### WHAT THE TASK REQUIRES
Please give all of the data again, character for character, and drop the pictures.

*** DATA SHOWN Section Begins ***

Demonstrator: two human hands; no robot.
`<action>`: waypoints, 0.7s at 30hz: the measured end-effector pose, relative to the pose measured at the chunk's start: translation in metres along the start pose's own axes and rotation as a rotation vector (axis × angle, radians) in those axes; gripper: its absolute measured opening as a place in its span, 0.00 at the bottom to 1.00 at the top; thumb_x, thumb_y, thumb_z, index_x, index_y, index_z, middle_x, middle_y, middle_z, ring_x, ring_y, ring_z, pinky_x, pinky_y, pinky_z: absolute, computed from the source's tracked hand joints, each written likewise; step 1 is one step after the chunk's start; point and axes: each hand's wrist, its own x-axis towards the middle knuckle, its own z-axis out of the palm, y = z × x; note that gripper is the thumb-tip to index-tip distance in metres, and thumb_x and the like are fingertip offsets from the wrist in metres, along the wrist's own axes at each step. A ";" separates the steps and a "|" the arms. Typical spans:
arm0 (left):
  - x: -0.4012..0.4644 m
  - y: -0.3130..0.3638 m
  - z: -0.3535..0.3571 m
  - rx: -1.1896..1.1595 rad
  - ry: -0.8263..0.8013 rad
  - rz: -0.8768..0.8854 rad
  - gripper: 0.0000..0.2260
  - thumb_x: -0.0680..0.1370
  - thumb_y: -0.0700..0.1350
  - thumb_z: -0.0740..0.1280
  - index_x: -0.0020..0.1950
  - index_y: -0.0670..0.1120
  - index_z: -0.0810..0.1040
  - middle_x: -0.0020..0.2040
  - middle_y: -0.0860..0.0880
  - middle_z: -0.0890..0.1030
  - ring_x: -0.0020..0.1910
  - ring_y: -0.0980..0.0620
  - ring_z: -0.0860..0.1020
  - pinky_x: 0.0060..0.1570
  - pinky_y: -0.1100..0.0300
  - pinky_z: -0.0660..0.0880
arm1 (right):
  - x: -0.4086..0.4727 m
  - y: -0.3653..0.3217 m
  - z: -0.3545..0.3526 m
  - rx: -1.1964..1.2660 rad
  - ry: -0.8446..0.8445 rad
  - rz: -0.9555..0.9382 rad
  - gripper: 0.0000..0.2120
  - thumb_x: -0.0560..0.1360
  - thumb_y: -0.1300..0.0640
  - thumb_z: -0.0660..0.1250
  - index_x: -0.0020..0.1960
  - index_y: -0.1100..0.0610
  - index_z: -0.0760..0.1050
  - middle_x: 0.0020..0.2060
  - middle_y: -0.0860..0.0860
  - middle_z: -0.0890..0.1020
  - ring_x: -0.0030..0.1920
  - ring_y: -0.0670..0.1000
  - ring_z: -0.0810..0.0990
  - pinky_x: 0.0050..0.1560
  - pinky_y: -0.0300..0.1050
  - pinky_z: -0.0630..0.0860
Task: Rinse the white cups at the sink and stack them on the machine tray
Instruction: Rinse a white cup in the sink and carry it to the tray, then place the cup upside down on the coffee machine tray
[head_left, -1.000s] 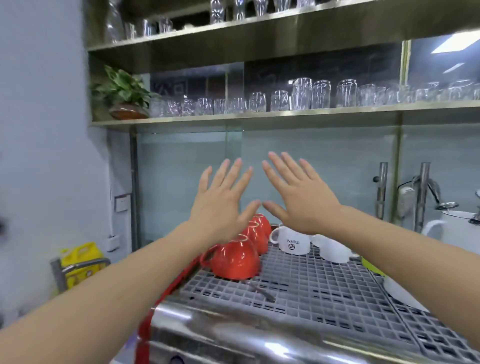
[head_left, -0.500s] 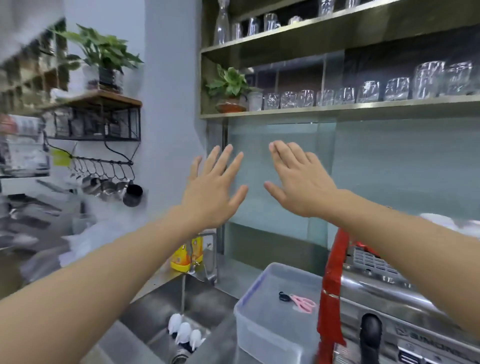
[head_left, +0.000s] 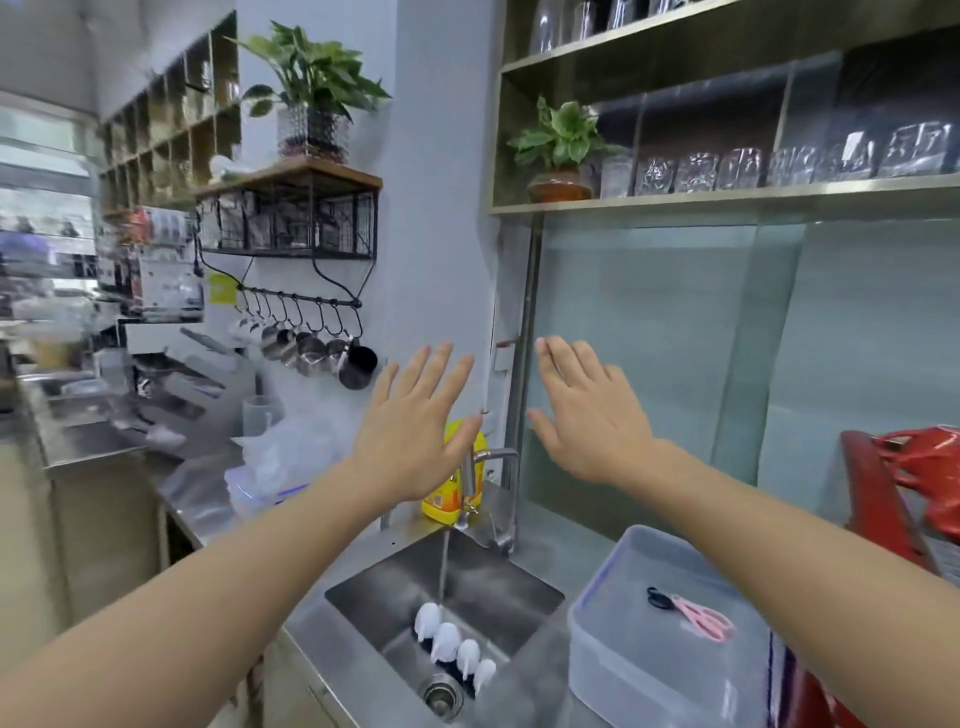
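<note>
Several white cups (head_left: 453, 643) lie in a row at the bottom of the steel sink (head_left: 524, 587), close to the drain (head_left: 442, 693). Water runs down from the faucet (head_left: 485, 480) onto the cup at the row's far end. My left hand (head_left: 415, 431) and my right hand (head_left: 587, 415) are both raised flat in front of me, well above the sink, fingers spread and holding nothing. At the far right edge sits the red machine (head_left: 878, 499) with red cups (head_left: 924, 462) on top; its tray is mostly out of frame.
A clear lidded plastic box (head_left: 623, 654) with pink scissors (head_left: 698, 616) on its lid stands right of the sink. A yellow soap bottle (head_left: 447, 499) stands behind the faucet. Metal jugs hang on a hook rail (head_left: 301, 301) at left. Shelves of glasses (head_left: 737, 169) run above.
The view has swung left and down, from the machine tray with its cups to the sink. Both hands stay raised and spread. Water now falls from the faucet.
</note>
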 end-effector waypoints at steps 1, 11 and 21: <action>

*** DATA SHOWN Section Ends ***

### TASK SOLUTION
Demonstrator: two human hands; no robot.
`<action>`: waypoints, 0.7s at 30hz: the measured end-effector pose, relative to the pose measured at the chunk's start: translation in metres along the start pose's own axes and rotation as a rotation vector (axis × angle, radians) in those axes; gripper: its absolute measured opening as a place in its span, 0.00 at the bottom to 1.00 at the top; thumb_x, thumb_y, thumb_z, index_x, index_y, index_z, middle_x, middle_y, middle_z, ring_x, ring_y, ring_z, pinky_x, pinky_y, pinky_z: absolute, computed from the source's tracked hand joints, each written likewise; step 1 is one step after the chunk's start; point and axes: each hand's wrist, its own x-axis towards the middle knuckle, its own z-axis out of the palm, y = z × x; note that gripper is the thumb-tip to index-tip distance in metres, and thumb_x and the like are fingertip offsets from the wrist in metres, along the wrist's own axes at each step. A ";" separates the steps and a "|" the arms. Typical spans:
arm0 (left):
  - x: -0.4012..0.4644 m
  - y: -0.3130..0.3638 m
  - z: -0.3535..0.3571 m
  - rx: -1.1896..1.1595 rad
  - ry: -0.8263..0.8013 rad
  - rz: -0.8768..0.8854 rad
  - gripper: 0.0000..0.2260
  - thumb_x: -0.0680..0.1370
  - thumb_y: -0.0700..0.1350
  - thumb_z: -0.0740..0.1280
  - index_x: -0.0020..0.1950
  - index_y: -0.0670..0.1120
  - index_z: -0.0810..0.1040
  - middle_x: -0.0020..0.2040
  - middle_y: -0.0860..0.0880
  - middle_z: -0.0890..0.1030
  - ring_x: -0.0020..0.1910
  - ring_y: -0.0980..0.0620
  - ring_z: -0.0860..0.1020
  - pinky_x: 0.0060..0.1570
  - pinky_y: -0.1100..0.0300
  - pinky_z: -0.0660..0.0880
arm1 (right):
  - x: -0.4086..0.4727 m
  - y: -0.3653..0.3217 m
  - z: -0.3545..0.3526 m
  - rx: -1.1964..1.2660 rad
  - ry: -0.8446..0.8445 rad
  - rz: -0.9555..0.9382 rad
  - gripper: 0.0000..0.2120
  - thumb_x: -0.0560..0.1360
  - thumb_y: -0.1300..0.0640
  - thumb_z: -0.0660..0.1250
  - index_x: -0.0020..0.1960
  - index_y: -0.1100..0.0610
  - index_z: -0.0760..0.1050
  - middle_x: 0.0020..0.2060
  - middle_y: -0.0860..0.0860
  - middle_z: -0.0890..0.1020
  - ring_x: -0.0030..0.1920
  - ring_y: -0.0670..0.1000
  - ring_z: -0.0810..0.0990
  - pinky_x: 0.0050..0.1560
  - pinky_y: -0.0300..0.1050
  - pinky_z: -0.0630..0.0860
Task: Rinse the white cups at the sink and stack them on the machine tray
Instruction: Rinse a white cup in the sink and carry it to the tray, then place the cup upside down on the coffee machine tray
[head_left, -1.000s] 
[head_left, -0.500s] 
[head_left, +0.000s] 
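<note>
Several white cups (head_left: 453, 643) lie in a row at the bottom of the steel sink (head_left: 524, 587), close to the drain (head_left: 442, 693). Water runs down from the faucet (head_left: 485, 480) onto the cup at the row's far end. My left hand (head_left: 415, 431) and my right hand (head_left: 587, 415) are both raised flat in front of me, well above the sink, fingers spread and holding nothing. At the far right edge sits the red machine (head_left: 878, 499) with red cups (head_left: 924, 462) on top; its tray is mostly out of frame.
A clear lidded plastic box (head_left: 623, 654) with pink scissors (head_left: 698, 616) on its lid stands right of the sink. A yellow soap bottle (head_left: 447, 499) stands behind the faucet. Metal jugs hang on a hook rail (head_left: 301, 301) at left. Shelves of glasses (head_left: 737, 169) run above.
The view has swung left and down, from the machine tray with its cups to the sink. Both hands stay raised and spread. Water now falls from the faucet.
</note>
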 end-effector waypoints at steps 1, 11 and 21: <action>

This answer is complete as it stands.